Die Durchsuchung einer Privatwohnung setzt einen Verdacht voraus. Sie darf nicht lediglich der Ermittlung von Tatsachen dienen, die zur Begründung eines Verdachts erforderlich sind. Mit dieser Begründung hat das Bundesverfassungsgericht die Durchsuchung bei einem angestellten Syndikus für rechtswidrig erklärt.

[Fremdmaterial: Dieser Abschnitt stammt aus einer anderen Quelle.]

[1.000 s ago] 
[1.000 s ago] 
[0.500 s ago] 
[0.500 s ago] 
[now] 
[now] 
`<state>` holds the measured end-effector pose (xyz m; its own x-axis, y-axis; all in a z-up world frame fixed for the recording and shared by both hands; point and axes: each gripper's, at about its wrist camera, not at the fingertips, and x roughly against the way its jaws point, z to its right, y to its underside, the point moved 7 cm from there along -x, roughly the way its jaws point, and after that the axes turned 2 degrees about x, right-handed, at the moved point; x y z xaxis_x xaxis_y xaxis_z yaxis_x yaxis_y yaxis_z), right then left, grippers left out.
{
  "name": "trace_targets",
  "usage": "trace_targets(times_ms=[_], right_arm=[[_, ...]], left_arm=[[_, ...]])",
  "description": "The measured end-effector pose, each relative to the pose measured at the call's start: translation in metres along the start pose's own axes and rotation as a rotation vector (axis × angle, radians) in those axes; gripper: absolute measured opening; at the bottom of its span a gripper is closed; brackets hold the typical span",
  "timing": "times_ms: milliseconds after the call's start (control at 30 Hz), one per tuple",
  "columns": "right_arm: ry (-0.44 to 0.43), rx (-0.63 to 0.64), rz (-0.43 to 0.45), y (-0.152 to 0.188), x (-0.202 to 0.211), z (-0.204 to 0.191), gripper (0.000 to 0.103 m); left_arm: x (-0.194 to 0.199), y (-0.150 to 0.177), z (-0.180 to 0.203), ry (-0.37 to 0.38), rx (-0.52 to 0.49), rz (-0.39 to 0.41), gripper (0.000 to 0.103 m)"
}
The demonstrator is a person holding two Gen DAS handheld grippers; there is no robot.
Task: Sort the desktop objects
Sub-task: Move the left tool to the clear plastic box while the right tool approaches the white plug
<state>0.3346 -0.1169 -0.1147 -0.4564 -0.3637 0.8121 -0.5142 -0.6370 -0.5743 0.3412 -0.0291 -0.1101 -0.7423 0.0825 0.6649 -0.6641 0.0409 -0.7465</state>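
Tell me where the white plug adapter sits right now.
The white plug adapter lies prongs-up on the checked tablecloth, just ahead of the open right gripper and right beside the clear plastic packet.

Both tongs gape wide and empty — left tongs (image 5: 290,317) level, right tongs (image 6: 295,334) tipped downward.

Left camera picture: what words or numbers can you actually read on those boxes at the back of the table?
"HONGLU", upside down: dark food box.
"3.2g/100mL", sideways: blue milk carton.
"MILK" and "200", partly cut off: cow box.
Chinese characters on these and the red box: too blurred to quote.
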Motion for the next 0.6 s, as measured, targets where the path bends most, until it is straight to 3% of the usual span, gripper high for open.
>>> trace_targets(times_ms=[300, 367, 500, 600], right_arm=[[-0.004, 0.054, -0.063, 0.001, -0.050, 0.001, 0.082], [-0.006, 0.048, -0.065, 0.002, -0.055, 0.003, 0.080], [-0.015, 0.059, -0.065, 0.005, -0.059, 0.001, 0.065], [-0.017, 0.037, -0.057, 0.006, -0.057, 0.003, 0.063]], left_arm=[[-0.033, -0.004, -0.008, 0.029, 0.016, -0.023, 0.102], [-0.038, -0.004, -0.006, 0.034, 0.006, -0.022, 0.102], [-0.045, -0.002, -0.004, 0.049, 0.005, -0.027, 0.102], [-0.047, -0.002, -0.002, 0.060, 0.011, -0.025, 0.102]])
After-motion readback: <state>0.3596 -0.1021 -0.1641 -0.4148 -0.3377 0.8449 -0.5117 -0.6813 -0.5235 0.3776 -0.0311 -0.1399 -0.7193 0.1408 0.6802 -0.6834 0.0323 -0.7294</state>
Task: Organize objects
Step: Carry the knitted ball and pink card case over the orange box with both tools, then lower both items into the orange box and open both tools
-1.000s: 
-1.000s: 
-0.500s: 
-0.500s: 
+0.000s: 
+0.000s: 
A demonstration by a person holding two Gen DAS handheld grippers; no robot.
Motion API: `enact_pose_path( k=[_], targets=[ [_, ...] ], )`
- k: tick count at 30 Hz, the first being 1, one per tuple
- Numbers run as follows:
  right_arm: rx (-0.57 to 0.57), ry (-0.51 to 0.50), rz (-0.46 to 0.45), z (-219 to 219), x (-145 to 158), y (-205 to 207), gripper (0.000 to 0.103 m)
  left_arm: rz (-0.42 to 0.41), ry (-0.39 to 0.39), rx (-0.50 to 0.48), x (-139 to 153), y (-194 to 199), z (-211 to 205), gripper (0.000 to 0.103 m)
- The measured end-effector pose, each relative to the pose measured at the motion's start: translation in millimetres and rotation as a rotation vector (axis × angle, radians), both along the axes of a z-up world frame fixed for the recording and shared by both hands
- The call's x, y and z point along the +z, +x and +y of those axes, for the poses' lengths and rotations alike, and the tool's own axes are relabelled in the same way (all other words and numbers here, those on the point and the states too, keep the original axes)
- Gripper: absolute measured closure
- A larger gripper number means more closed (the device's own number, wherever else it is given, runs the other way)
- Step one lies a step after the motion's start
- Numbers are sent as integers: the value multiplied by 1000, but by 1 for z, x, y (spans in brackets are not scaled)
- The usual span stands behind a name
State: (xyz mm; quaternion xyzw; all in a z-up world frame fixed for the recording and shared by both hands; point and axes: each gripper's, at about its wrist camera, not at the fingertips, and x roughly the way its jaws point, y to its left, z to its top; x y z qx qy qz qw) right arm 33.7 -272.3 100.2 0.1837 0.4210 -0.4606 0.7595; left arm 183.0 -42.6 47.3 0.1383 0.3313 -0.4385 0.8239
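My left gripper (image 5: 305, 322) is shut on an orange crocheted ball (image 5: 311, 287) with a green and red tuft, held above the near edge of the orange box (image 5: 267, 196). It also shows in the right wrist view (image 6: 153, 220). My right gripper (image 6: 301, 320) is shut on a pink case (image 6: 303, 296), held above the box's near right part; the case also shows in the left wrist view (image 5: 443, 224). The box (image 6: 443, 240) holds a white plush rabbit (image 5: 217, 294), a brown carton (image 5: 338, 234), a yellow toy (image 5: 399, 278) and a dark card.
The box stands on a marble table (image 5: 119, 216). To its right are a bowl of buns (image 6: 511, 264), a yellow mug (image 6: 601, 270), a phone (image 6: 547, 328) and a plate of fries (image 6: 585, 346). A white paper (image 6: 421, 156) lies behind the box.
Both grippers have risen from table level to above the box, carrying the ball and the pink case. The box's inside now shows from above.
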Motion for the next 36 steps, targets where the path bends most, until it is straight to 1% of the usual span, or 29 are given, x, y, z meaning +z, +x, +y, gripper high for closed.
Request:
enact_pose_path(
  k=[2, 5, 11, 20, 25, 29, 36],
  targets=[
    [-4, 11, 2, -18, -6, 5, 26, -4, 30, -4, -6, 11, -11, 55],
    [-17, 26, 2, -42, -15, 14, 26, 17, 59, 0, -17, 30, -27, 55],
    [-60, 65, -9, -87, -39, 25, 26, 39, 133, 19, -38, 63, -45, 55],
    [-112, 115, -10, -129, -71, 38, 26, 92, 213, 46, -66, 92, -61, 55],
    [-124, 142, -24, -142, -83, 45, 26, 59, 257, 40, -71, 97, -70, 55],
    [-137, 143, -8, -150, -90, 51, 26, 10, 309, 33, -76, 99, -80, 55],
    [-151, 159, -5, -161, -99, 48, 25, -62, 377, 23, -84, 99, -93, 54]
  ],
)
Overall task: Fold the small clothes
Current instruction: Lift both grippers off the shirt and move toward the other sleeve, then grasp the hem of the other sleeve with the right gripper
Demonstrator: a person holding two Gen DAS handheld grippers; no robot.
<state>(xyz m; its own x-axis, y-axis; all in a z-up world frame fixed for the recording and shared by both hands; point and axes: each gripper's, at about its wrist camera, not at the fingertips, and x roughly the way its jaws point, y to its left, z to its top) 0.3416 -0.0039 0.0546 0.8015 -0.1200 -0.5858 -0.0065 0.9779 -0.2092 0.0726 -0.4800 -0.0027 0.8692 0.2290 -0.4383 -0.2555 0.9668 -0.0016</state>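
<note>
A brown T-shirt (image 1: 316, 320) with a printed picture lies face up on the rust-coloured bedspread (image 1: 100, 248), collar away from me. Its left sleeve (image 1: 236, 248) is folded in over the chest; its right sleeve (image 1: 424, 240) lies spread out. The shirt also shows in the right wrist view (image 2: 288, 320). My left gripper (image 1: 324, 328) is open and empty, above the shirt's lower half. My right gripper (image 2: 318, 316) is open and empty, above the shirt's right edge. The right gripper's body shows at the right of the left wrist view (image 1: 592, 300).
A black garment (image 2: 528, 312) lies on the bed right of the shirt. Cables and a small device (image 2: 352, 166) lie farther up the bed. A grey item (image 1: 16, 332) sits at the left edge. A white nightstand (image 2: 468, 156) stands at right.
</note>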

Angesichts des Grundrechts auf Unverletzlichkeit der Wohnung setzt ihre Durchsuchung den Verdacht einer Straftat voraus, der auf konkreten Tatsachen beruht. Vage Anhaltspunkte und bloße Vermutungen reichen nicht.
Noch kein Tatverdacht
Im Raum stand der Vorwurf der Bestechung ausländischer Amtsträger durch die Industrie. Doch ein Tatverdacht ergibt sich nach Ansicht des BVerfG nicht ohne Weiteres daraus, dass der Leiter einer Rechtsabteilung sich zur Aufarbeitung des Sachverhalts und zur Vorbereitung des Verteidigungsvorbringens des Unternehmens veranlasst sieht, nachdem staatsanwaltliche Ermittlungen im Umfeld des Unternehmens durch einen Presseartikel bekannt geworden sind.
Unternehmensjurist ficht Durchsuchungsbeschlüsse an
Der Beschwerdeführer ist Prokurist sowie Leiter der Rechtabteilung eines Unternehmens der Rüstungsindustrie. Mit seiner Verfassungsbeschwerde wendet er sich gegen einen Durchsuchungsbeschluss des Amtsgerichts Stuttgart sowie gegen einen bestätigenden Beschluss des Landgerichts Stuttgart.
Die Karlsruher Richter hängten das Schutzrecht an der Wohnung hoch: Die angegriffenen Beschlüsse verletzten ihrer Ansicht nach den Beschwerdeführer in seinem Grundrecht aus Art. 13 Abs. 1 und Abs. 2 GG.
Absage an Willkür und falsche Sicht auf Grundrechte
Eine ins Einzelne gehende Nachprüfung des von den Fachgerichten angenommenen Verdachts sei zwar nicht Sache des Bundesverfassungsgerichts. Aber:
- Ein Eingreifen des Bundesverfassungsgerichts sei geboten, wenn die Auslegung und Anwendung der strafrechtlichen Bestimmungen objektiv willkürlich sind
- oder Fehler erkennen lassen, die auf einer grundsätzlich unrichtigen Anschauung der Grundrechte des Betroffenen beruhen.
Unternehmensjurist verhielt sich korrekt
Diesen Maßstäben werden die angegriffenen Entscheidungen des Amtsgerichts Stuttgart und des Landgerichts Stuttgart nach dem Karlsruher Machtwort nicht gerecht.
Die Annahme des Verdachts einer Beteiligung des Beschwerdeführers an einer gemeinschaftlichen Bestechung ausländischer oder inländischer Amtsträger beruhe nicht auf konkreten Tatsachen, sondern auf allenfalls vagen Anhaltspunkten und bloßen Vermutungen.
Gegen die Feststellung, dass die Stellung des Beschwerdeführers als Prokurist für sich genommen einen Anfangsverdacht nicht zu begründen vermag, ist verfassungsrechtlich nichts einzuwenden.
Darüber hinaus sei noch nicht verdächtig, wenn der Leiter der Rechtsabteilung nach einem Presseartikel über staatsanwaltlichen Ermittlungen im Umfeld des Unternehmens den Sachverhalt aufarbeitete und ein Verteidigungsvorbringen des Unternehmens in Angriff nahm..
Daraus könne nicht gefolgert werden, dass sein Handeln auf eine Verschleierung rechtswidriger Taten abziele. Erst recht könne daraus nicht auf eine Beteiligung des Beschwerdeführers an Bestechungshandlungen geschlossen werden, befand das Gericht.
(BVerfG, Beschluss v. 13.3.2014, 2 BvR 974/12).